Em uma entrevista concedida à Agência Fides, padre Mercado analisa o pano de fundo do incontável seqüestro, que atingiu a comunidade cristã no extremo sul do país.

O senhor pode descrever o cenário que se agita por detrás do seqüestro do padre Sinnott?
Existem algumas áreas no sul das Filipinas onde os seqüestros estão na pauta da atualidade. Todos sabem, as pessoas e as autoridades. E todos sabem que estes crimes são perpetrados por bandos de fora da lei que há anos permanecem impunes. Os missionários estão entre as vítimas preferidas, pela sua visibilidade e por pertencerem duplamente a um país ocidental e à Igreja católica. Mas, também os voluntários, os operadores de ONGs e os empresários se tornaram alvos, como as personalidades locais mais em evidência. A finalidade é obter dinheiro como resgate.
Já há vários anos o governo declarou “guerra total” e anuncia freqüentemente já ter destruído estes grupos, mas, no entanto, os seqüestros continuam: desde 1996 já são mais de 500 e não parecem ter um fim. As etiquetas dadas aos grupos criminosos são diversas, e muitas vezes são grupos pequenos. Como não se consegue debelá-los, apresenta-se cada vez mais forte a suspeita de que exista combinação com as forças de ordem ou com alguns setores da política.

Segundo o senhor, o que estaria, então, em jogo?
Estes crimes são manipulados por grupos que têm uma agenda política e econômica. Em tempos de crise, é um negócio muito lucrativo. Existe corrupção e política por detrás do caso dos seqüestros. Basta pensar que para a liberação de personalidades locais se paga um resgate até 15 milhões de pesos, enquanto para personalidades estrangeiras o preço vai de um a cinco milhões de dólares. E, em vista das eleições políticas nacionais de 2010, o negócio dos seqüestros torna-se uma fonte de financiamento para personagens políticos sem escrúpulos, que têm necessidade de lançar a campanha eleitoral. Em resumo, existe o contorno de um negócio criminoso e político bem organizado, sobre o qual seria preciso indagar e esclarecer.

Qual é a influência desses casos nas relações entre islâmicos e cristãos?
O fenômeno acaba inevitavelmente prejudicando as relações entre islâmicos e cristãos, especialmente porque mina a atmosfera de confiança recíproca, que é o pressuposto para um real acordo de paz no sul das Filipinas e para uma definitiva pacificação social em Mindanao. Cidadãos cristãos e muçulmanos condenam os seqüestros e não conseguem entender porque o fenômeno continue a existir.
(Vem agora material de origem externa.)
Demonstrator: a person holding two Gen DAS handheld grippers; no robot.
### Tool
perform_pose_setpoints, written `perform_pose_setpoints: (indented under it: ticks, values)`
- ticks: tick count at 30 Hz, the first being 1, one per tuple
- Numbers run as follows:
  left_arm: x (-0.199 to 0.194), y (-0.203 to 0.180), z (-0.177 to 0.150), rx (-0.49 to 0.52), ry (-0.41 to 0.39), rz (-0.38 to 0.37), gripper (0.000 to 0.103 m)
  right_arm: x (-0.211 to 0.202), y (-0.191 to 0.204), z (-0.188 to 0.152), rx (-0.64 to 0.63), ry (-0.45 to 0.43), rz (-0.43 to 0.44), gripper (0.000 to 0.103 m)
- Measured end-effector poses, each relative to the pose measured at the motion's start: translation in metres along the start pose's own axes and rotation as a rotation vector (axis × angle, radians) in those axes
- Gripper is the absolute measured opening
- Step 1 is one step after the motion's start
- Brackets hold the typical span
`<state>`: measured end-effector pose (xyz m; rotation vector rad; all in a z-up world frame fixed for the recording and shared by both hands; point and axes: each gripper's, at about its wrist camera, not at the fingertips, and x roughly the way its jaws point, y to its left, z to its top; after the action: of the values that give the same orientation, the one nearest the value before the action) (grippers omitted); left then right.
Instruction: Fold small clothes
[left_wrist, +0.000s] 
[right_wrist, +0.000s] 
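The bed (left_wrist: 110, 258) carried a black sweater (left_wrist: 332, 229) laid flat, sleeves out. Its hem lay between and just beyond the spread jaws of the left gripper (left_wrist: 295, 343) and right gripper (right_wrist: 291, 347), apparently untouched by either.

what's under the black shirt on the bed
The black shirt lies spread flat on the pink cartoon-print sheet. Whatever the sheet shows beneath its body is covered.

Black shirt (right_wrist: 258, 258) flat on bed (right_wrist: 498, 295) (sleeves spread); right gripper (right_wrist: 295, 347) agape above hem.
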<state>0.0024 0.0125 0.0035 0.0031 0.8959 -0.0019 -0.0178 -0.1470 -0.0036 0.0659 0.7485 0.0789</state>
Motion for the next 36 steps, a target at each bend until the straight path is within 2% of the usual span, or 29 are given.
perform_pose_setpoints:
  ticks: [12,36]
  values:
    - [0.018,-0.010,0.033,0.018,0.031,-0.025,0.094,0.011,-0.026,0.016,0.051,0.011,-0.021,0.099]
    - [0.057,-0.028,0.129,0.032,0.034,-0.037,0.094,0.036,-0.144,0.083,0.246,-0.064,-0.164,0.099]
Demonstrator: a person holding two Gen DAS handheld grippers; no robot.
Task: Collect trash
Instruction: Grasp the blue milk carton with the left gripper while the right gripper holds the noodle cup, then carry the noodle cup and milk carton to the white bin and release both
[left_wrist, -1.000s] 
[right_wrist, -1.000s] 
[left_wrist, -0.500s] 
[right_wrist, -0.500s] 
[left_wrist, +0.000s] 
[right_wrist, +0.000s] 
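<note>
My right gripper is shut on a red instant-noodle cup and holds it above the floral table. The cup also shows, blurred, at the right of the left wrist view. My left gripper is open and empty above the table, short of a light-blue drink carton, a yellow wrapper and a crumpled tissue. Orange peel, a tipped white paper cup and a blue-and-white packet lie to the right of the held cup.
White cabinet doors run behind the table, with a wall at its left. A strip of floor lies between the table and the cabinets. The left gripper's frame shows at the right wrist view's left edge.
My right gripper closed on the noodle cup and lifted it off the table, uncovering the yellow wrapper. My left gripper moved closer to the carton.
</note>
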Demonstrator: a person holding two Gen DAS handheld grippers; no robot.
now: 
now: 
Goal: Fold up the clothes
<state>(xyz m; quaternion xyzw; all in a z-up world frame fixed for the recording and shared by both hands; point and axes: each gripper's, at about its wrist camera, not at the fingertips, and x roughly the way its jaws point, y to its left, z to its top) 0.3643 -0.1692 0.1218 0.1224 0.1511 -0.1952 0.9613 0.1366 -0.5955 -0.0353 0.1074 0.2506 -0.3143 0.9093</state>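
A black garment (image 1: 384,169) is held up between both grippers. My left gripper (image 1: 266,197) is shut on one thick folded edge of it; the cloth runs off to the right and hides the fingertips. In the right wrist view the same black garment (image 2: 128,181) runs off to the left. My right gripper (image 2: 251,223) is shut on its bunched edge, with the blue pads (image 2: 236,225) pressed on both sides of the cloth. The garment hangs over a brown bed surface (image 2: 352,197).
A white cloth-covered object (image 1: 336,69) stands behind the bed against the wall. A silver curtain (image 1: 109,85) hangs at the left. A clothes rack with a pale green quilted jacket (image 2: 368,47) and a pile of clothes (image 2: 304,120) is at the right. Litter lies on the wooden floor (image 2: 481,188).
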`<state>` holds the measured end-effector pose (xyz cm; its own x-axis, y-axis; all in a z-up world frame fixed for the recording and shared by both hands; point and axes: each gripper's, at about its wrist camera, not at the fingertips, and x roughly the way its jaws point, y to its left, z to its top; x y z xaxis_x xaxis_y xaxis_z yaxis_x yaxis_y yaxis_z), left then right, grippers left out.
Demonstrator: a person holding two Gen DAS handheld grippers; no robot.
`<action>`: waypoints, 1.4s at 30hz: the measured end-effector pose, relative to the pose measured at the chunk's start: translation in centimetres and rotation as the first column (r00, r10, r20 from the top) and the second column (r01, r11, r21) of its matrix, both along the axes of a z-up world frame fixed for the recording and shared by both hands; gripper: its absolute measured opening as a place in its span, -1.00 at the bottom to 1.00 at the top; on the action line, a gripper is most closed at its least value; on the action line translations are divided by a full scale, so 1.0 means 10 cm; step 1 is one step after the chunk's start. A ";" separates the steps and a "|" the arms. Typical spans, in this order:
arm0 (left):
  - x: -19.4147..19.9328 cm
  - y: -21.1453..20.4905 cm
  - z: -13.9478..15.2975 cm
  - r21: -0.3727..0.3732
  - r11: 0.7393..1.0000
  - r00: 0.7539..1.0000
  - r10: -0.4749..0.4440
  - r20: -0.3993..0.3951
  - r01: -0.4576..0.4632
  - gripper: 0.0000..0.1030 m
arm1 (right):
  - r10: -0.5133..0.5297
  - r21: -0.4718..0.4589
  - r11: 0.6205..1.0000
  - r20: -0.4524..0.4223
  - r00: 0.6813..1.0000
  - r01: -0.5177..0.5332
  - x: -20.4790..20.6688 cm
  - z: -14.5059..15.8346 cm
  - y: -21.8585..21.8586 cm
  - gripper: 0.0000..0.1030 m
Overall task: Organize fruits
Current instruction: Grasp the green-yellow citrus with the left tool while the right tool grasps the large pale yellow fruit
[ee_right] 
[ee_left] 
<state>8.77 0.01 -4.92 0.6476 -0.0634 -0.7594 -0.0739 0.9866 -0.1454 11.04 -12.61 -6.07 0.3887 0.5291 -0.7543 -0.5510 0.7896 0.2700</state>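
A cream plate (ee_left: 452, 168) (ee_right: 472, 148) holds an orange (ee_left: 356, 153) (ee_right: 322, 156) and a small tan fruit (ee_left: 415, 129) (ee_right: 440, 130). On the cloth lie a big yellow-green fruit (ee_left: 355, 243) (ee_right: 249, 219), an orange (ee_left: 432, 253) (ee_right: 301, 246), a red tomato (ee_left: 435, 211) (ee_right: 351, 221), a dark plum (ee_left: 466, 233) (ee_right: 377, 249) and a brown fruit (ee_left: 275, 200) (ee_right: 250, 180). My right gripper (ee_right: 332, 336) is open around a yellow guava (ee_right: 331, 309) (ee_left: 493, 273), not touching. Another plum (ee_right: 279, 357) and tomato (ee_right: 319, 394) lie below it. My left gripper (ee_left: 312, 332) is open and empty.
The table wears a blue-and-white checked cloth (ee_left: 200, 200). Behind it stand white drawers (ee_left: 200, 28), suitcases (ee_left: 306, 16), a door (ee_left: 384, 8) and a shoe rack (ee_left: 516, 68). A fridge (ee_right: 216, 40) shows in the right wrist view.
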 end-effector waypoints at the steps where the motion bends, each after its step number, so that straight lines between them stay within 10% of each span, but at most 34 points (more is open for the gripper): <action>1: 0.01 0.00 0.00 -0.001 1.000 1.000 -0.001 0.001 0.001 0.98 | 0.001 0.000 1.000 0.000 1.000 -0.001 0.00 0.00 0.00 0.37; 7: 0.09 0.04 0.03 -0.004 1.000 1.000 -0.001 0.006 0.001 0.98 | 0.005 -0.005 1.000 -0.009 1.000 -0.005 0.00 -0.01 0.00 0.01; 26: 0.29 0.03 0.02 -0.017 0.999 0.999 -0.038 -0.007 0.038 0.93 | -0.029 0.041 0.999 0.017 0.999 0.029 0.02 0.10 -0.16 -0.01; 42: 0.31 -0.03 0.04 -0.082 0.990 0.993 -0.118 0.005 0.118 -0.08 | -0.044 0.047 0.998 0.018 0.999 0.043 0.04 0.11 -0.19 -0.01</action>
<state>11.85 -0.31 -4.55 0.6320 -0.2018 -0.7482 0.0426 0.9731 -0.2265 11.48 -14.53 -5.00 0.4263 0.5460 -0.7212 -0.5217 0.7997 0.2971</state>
O pior é quando a religião é instrumentalizada e se usa de violência em nome de Deus.

Como vivem os missionários nesta situação?
Os missionários católicos têm uma longa lista de mártires, vítimas de seqüestros ou assassinatos, nos últimos 15 anos, e continuam a ser o alvo cômodo e privilegiado. Sabemos ser objetivos desses grupos criminosos, os nossos superiores nos avisam, freqüentemente nos é oferecida um escolta armada, mas a nossa fé e o nosso mandato missionário nos faz resistir, apesar do perigo. Confiamos na providência de Deus. (PA) (Agência Fides 28/10/2009)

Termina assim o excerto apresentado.